What the task requires: Output the listing below, keeping each line exactly as it stands.

=== Section Start ===

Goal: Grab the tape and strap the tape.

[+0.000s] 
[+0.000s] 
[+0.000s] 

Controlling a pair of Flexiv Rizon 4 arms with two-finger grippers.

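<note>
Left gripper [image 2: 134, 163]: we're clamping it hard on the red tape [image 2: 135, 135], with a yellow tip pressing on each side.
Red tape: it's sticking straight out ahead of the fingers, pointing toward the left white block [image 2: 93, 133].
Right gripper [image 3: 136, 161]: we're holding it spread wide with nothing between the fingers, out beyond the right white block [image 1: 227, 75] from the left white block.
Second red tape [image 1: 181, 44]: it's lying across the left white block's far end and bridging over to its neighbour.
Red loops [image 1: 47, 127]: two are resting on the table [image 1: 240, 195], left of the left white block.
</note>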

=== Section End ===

Task solution:
Goal: Grab the tape and strap the tape.

[+0.000s] 
[+0.000s] 
[+0.000s] 

Controlling a pair of Flexiv Rizon 4 arms with two-finger grippers.

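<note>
Left gripper [image 2: 134, 163]: we're clamping it hard on the red tape [image 2: 135, 135], with a yellow tip pressing on each side.
Red tape: it's sticking straight out ahead of the fingers, pointing toward the left white block [image 2: 93, 133].
Right gripper [image 3: 136, 161]: we're holding it spread wide with nothing between the fingers, out beyond the right white block [image 1: 227, 75] from the left white block.
Second red tape [image 1: 181, 44]: it's lying across the left white block's far end and bridging over to its neighbour.
Red loops [image 1: 47, 127]: two are resting on the table [image 1: 240, 195], left of the left white block.
</note>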

Nothing else is required to complete the output.